Engine Statistics

Configure AEP engine statistics collection including message latencies, transaction metrics, and per-message-type statistics.

Overview

AEP engine statistics provide detailed metrics about message processing, transaction execution, and bus activity. Most engine metrics are low overhead and always collected, but latency statistics and per-message-type stats can impact performance and are disabled by default.

Global Statistics Configuration

An XVM collects stats that are enabled for the applications that it contains. The following global statistics can be configured via environment properties:

Global Environment Properties

<env>
  <nv>
    <!-- Sample size configuration -->
    <stats.latencymanager.samplesize>65536</stats.latencymanager.samplesize>
    <stats.series.samplesize>10240</stats.series.samplesize>

    <!-- Global latency stats enablement -->
    <msg.latency.stats>true</msg.latency.stats>
    <ods.latency.stats>true</ods.latency.stats>
    <event.latency.stats>true</event.latency.stats>
    <msgtype.latency.stats>false</msgtype.latency.stats>

    <!-- Low-level I/O timestamps -->
    <link.network.stampiots>true</link.network.stampiots>
  </nv>
</env>
Environment Property
Default
Description

nv.stats.latencymanager.samplesize

nv.stats.series.samplesize

The global default size used for capturing latencies. Latencies stats are collected in a ring buffer which is sampled by the stats thread at each collection interval.

Tip: This should be sized large enough such that datapoints aren't missed, but not so large that it adversely affects processor cache performance.

nv.stats.series.samplesize

10240

Property that can be used to control the default sampling size for Series stats.

Tip: If the number of datapoints collected in a stats interval exceeds this size, the computation for histographical data will be lossy. Increasing the value will reduce loss of datapoints but results in greater overhead in stats collection in terms of both memory usage and pressure on the process caches.

nv.msg.latency.stats

false

This global property instructs the platform to collect latency statistics for messages passing through various points in the process pipeline.

Tip: When not enabled, many latency stats will not be available in heartbeats.

nv.msgtype.latency.stats

false

Property that enables tracking of message latency stats on a type by type basis. When set to true, timings for each message type are individually tracked as separate stats.

nv.ods.latency.stats

false

Globally enables collection of application store latencies

nv.event.latency.stats

false

Indicates whether or not event latency statistics are captured. Enabling Event latency stats record timestamps for enqueue and dequeue of events across event multiplexers, such as the AepEngine's input multiplexer queue. Enabling event latency stats is useful for determining if an engine's event multiplexer queue is backing up by recording the time that events remain on the input queue.

Tip: These stats must be enabled in order to capture input queuing times.

nv.link.network.stampiots

false

Instructs low level socket I/O stamp input/output times on written data.
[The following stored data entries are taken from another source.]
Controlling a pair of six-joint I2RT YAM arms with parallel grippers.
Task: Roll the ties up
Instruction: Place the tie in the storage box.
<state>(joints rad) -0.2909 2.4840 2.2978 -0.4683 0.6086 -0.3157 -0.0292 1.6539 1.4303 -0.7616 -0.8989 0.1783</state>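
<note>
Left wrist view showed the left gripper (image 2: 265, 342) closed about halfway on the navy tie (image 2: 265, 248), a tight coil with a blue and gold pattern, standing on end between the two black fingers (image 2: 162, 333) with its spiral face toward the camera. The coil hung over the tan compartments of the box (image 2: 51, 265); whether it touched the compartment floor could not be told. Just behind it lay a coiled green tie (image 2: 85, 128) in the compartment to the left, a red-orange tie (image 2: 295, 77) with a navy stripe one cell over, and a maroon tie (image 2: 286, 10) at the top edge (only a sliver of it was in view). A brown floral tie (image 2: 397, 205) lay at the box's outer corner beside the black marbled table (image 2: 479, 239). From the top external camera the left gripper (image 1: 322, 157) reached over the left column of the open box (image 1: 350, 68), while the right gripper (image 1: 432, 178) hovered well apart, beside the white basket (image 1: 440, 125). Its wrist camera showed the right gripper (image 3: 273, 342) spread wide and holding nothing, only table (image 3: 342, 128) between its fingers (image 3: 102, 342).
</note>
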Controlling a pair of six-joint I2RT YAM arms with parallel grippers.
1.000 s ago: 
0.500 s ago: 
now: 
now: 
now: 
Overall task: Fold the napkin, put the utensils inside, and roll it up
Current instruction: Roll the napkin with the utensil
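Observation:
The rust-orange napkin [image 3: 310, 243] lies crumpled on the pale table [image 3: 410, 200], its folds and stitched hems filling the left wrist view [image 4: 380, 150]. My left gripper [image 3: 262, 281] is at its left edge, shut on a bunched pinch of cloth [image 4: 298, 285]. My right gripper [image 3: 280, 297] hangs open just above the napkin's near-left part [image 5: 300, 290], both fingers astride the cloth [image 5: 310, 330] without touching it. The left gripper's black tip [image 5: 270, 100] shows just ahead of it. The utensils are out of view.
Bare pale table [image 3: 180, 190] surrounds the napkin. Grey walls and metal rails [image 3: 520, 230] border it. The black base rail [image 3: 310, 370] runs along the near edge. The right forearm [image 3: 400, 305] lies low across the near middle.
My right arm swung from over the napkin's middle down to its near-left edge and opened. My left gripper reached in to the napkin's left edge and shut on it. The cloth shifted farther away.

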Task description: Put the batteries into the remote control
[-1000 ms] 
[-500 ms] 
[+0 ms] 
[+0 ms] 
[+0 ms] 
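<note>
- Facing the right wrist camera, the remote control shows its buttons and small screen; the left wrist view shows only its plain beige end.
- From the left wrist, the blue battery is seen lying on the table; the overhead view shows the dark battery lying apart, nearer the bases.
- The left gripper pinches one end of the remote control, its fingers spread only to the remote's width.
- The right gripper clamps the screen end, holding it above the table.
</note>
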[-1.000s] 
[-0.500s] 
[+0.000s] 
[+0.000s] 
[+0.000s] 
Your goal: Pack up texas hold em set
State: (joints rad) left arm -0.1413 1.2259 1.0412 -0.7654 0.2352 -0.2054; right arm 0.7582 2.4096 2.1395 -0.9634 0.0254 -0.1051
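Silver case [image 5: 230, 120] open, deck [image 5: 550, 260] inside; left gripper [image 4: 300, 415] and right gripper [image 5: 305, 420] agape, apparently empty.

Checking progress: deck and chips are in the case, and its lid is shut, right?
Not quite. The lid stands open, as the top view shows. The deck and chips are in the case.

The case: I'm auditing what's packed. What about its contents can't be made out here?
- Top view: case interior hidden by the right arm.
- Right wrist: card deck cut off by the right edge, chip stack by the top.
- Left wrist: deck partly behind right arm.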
Tip: This should be enabled to capture store latencies based on wire time, or for certain latencies in the direct message bus binding.

Per-Engine Statistics Configuration

Latencies related to a particular microservice's transaction pipeline can be configured at the application level:

Configuration Setting
Default
Description

captureTransactionLatencyStats

false

Property that enables collection of latency stats as messages flow through the AEP engine's transaction processing machinery.

captureEventLatencyStats

false

Property that globally enables collection of message latency stats as messages flow through the system. These statistics include latencies in the flow outside of transaction processing. For received messages these statistics include transmission, deserialization and dispatch costs. For sent messages these include serialization and transmission costs. When set to true, timings for messages are captured as they flow through the system. Enablement of these stats is required to collect message bus latency stats. Enabling this property can increase latency due to the overhead of tracking timestamps.

captureMessageTypeStats

false

Property that enables tracking of message statistics on a per message type basis. When set to true, statistics for each message type are individually tracked.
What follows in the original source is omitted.